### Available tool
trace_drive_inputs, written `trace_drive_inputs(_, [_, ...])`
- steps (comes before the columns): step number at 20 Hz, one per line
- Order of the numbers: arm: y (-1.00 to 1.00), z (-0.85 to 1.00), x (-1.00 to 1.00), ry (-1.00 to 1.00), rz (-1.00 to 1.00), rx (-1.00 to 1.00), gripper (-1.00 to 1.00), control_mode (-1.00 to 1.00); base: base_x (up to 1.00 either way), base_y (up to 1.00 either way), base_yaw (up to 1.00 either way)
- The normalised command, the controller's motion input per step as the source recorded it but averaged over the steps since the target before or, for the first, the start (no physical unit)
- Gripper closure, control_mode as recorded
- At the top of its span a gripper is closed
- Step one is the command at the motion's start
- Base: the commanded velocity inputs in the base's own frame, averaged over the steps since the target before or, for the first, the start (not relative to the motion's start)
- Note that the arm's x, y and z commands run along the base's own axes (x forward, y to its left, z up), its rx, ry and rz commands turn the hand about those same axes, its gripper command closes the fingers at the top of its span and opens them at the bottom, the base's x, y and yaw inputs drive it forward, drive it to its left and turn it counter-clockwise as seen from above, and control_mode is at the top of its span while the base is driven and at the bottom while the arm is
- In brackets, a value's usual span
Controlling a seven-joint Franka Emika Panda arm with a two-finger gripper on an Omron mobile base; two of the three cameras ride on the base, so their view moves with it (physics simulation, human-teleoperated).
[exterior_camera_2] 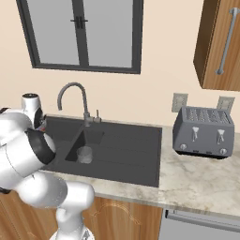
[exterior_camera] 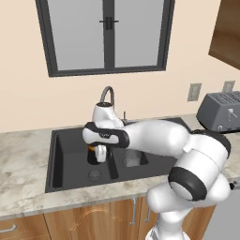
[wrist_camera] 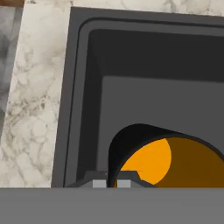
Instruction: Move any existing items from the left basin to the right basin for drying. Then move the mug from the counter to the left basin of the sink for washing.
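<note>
Mug [exterior_camera: 95,153]: held upright at its rim by the closed gripper [exterior_camera: 99,151], hanging directly over the left basin [exterior_camera: 70,159]. Glass [exterior_camera_2: 85,154]: standing in the right basin [exterior_camera_2: 88,140]. Likely move: straight down.

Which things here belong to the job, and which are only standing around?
Job:
- mug, black with orange inside, gripped by the shut claw over the left basin
- clear glass, already in the right basin

Just about:
- toaster on the counter
- tap
- window
</note>
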Motion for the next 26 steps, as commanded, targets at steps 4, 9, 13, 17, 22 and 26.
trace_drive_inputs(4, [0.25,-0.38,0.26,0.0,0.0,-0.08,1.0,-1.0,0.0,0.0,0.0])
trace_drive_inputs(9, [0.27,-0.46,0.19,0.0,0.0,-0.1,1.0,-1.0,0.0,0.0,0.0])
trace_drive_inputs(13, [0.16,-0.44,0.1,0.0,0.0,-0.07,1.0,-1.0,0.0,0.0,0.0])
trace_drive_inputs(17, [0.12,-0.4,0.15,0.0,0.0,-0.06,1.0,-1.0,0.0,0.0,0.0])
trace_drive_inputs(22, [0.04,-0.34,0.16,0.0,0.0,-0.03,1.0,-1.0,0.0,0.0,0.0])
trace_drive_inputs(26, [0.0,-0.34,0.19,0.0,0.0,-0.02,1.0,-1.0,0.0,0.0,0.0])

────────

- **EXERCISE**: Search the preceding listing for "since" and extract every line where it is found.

- **COMPLETED EXERCISE**:
- The normalised command, the controller's motion input per step as the source recorded it but averaged over the steps since the target before or, for the first, the start (no physical unit)
- Base: the commanded velocity inputs in the base's own frame, averaged over the steps since the target before or, for the first, the start (not relative to the motion's start)

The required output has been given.